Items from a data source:
________________________
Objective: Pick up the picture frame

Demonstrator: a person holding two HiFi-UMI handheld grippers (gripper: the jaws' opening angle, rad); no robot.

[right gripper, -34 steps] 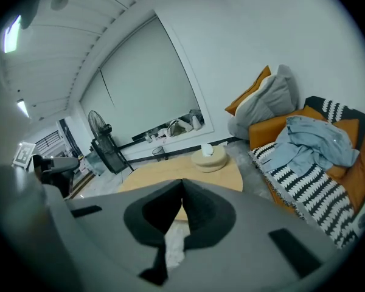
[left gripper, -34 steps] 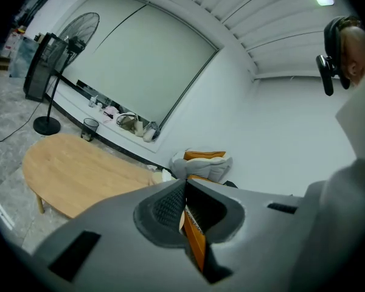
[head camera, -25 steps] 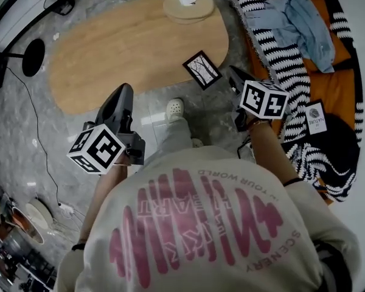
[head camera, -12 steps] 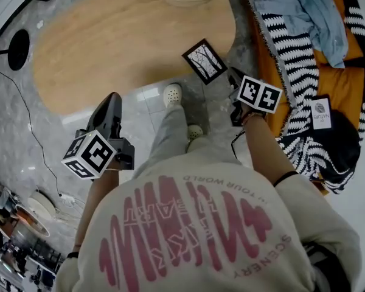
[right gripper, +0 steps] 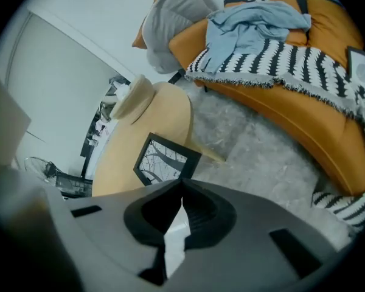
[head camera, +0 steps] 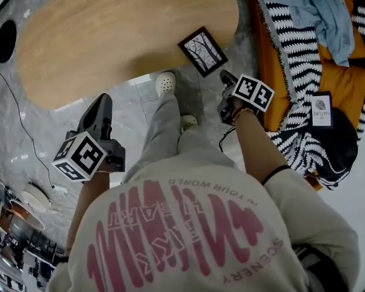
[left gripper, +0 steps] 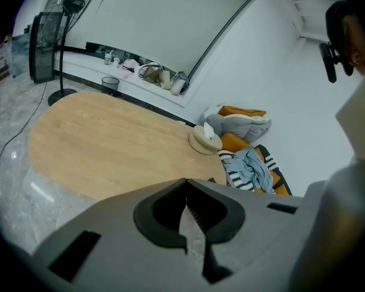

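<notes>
The picture frame (head camera: 202, 52) is black with a bare-tree print and lies at the near right edge of the oval wooden table (head camera: 109, 35). In the right gripper view the picture frame (right gripper: 166, 159) shows just beyond the jaws. My right gripper (head camera: 225, 78) hangs a short way to the frame's lower right, apart from it. Its jaws are shut with nothing between them (right gripper: 182, 190). My left gripper (head camera: 101, 106) is over the grey floor, below the table's front edge and far from the frame. It is also shut and holds nothing (left gripper: 185, 187).
An orange sofa (head camera: 274, 72) with a black-and-white striped blanket (head camera: 298, 47), a blue garment (head camera: 331, 11) and a booklet (head camera: 321, 111) fills the right. The person's shoes (head camera: 165, 82) stand between table and grippers. A cable (head camera: 24, 132) trails left. A fan (left gripper: 55, 35) stands beyond the table.
Both grippers have sunk lower. The right one has rolled and now sits closer to the picture frame; the left has drifted slightly left. Both stay shut and hold nothing.
</notes>
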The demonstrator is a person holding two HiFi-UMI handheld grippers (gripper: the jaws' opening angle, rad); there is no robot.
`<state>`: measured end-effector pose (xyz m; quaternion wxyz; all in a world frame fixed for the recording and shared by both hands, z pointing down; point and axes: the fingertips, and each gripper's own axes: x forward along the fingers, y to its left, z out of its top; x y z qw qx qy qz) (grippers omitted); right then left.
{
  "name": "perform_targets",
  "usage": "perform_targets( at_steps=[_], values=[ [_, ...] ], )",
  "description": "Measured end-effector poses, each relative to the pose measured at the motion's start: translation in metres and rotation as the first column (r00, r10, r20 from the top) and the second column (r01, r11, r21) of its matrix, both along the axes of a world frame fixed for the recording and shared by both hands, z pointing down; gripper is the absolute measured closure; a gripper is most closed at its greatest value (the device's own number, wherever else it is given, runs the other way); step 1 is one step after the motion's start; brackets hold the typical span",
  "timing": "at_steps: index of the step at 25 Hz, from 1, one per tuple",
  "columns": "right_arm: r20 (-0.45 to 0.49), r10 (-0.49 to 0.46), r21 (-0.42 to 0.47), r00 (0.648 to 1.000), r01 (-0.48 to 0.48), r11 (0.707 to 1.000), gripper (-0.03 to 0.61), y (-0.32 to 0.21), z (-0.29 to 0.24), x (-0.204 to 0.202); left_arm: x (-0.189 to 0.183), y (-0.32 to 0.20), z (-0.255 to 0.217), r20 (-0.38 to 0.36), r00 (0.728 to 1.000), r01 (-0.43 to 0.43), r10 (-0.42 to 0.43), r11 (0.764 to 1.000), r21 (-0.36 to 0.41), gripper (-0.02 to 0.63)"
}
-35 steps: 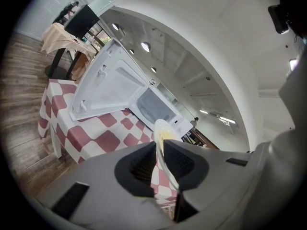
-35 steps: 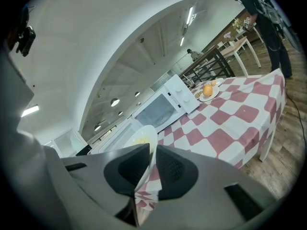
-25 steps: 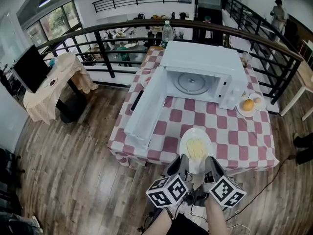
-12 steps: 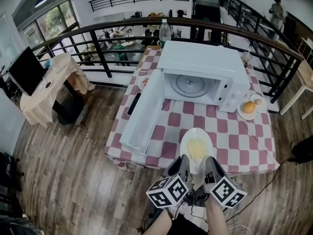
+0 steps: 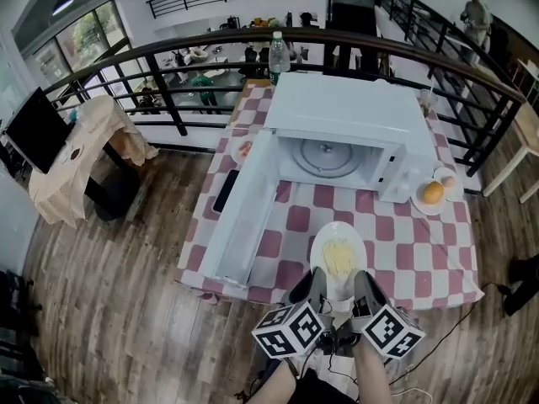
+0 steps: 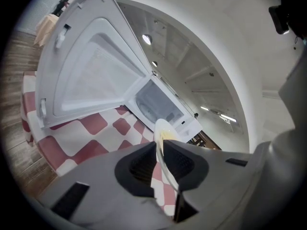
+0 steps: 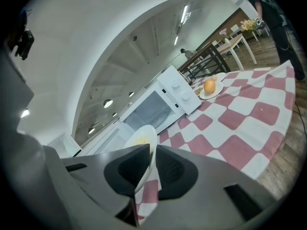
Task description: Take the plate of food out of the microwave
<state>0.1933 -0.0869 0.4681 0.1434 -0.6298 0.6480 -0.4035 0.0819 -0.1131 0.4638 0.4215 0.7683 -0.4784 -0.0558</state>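
**Plate at the table's near edge.** You hold the plate (image 5: 337,228) of food (image 5: 338,259) outside the microwave (image 5: 349,112), over the near part of the checked table (image 5: 413,242). No view shows whether its underside touches the cloth.

- **Grip:** The left tongs (image 5: 313,278) and right tongs (image 5: 362,279) stand side by side. Each is partly closed, with both pads pressed on the plate's thin near rim.
- **Hidden:** From the head view that stretch of rim is covered by the tongs and their marker cubes, and your forearms are cut off by the frame's bottom edge.
- **Gripper views:** In each of these the plate appears edge-on, and the food is only a pale yellow streak.
- **Microwave:** Its door (image 5: 244,200) hangs wide open to the left, and the turntable (image 5: 327,154) shows inside.
- **Unclear items:** A dark flat object (image 5: 225,190) beside the door is too small to identify. On the small plate (image 5: 418,200) to the right, only an orange fruit (image 5: 433,192) can be made out.
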Motion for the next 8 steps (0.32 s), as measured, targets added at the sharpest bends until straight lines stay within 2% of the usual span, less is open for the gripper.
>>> perform_targets(
  at_steps=[8],
  values=[
    [0.018, 0.015, -0.011, 1.000, -0.015, 1.000, 0.537, -0.038, 0.004, 0.004, 0.006, -0.040, 0.004, 0.005, 1.000, -0.016, 0.016, 1.000, -0.007, 0.552]
  ],
)
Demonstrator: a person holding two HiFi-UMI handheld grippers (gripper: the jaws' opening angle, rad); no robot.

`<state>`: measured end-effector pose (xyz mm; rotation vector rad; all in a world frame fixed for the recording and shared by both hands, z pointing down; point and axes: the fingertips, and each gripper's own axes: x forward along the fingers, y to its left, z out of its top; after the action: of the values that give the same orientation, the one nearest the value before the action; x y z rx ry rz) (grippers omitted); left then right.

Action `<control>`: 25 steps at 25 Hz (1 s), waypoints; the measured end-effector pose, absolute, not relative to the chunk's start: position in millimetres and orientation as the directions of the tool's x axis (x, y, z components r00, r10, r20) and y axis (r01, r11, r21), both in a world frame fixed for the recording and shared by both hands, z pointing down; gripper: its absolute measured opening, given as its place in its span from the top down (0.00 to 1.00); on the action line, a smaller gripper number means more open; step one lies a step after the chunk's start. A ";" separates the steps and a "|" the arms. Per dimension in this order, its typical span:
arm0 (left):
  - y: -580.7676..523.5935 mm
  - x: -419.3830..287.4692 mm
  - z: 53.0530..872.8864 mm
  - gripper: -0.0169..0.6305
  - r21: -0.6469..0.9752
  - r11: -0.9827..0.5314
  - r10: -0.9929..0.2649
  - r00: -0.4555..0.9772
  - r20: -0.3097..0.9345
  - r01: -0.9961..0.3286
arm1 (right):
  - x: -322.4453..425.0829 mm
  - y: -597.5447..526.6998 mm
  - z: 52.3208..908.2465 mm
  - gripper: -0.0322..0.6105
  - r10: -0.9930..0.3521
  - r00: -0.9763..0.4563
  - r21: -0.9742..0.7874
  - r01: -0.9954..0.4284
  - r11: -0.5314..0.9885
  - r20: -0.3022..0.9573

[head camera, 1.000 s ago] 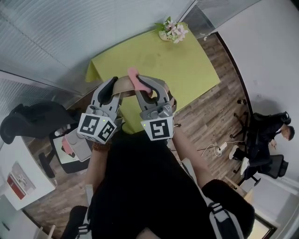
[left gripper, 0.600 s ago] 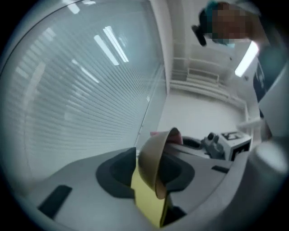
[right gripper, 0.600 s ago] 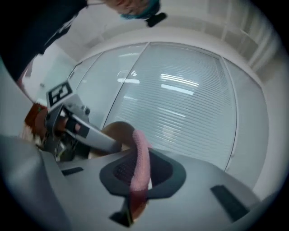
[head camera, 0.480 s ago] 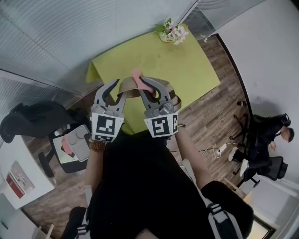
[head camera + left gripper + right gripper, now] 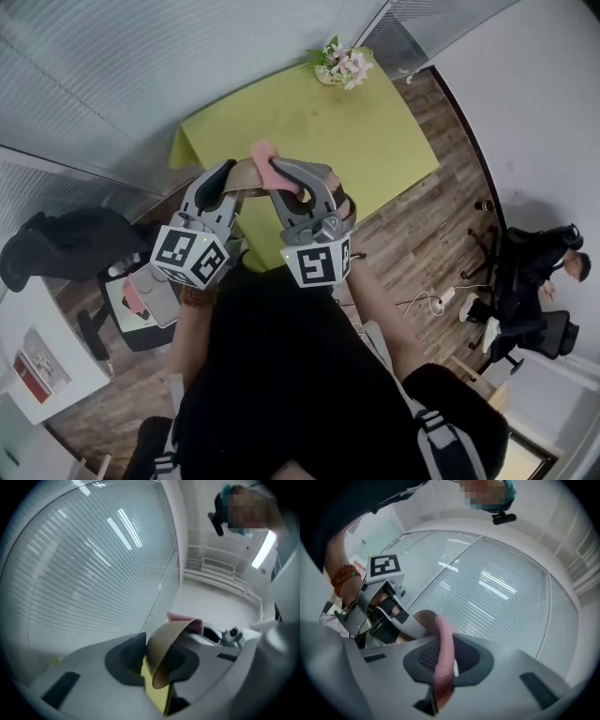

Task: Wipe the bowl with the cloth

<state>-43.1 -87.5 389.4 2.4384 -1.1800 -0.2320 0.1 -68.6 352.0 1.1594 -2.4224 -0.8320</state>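
Since earlier frame we see L gripper point(image 5: 157, 660) rolled left, jaws just closing on bowl point(image 5: 165, 637) rim; R gripper point(image 5: 446, 660) pinches cloth point(image 5: 444, 644) beside bowl's right edge, long axis along jaws.

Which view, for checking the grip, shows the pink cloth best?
The right gripper view: the cloth fills the centre, pinched between the right gripper's jaws. The head view shows only a pink strip by the bowl; the left gripper view, a pink edge behind its rim.

Left gripper point(image 5: 157, 665), jaws just closed further, grips bowl point(image 5: 165, 637).
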 end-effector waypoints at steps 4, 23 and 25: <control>-89.3 -55.8 384.9 0.85 0.656 -0.511 -0.793 0.599 -0.110 -0.556 | -0.7 -69.4 350.4 0.90 -0.769 -0.639 0.491 -0.663 0.565 0.023; -73.9 -5.9 459.4 0.84 0.246 -0.681 -0.567 0.709 0.419 -0.690 | 1.2 -58.1 411.0 0.91 -0.768 -0.572 0.765 -0.344 0.544 0.289; -73.9 -8.8 459.3 0.84 0.283 -0.675 -0.557 0.723 0.408 -0.681 | 2.8 -60.2 411.9 0.91 -0.771 -0.574 0.722 -0.407 0.560 0.276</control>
<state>-8.8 -73.9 459.3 2.5097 -0.9517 0.4045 2.8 -60.2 411.9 0.9411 -2.2124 -0.8177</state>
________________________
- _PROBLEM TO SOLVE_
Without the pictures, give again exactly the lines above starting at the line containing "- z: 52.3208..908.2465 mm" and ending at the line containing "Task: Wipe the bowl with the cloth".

- _SOLUTION TO THE EXERCISE_
  - z: 52.3208..908.2465 mm
  - gripper: -0.0322..0.6105
  - r10: -0.9930..0.3521
  - r00: -0.9763..0.4563
  - r21: -0.9742..0.7874
  - r01: -0.9954..0.4284
  - r11: -0.5314..0.9885
  - r20: -0.3022..0.9573

[head camera, 1.000 s ago] 
[left gripper, 0.600 s ago] 
[right gripper, 0.600 s ago] 
[head camera, 0.480 s ago] 
[head camera + left gripper + right gripper, now] 

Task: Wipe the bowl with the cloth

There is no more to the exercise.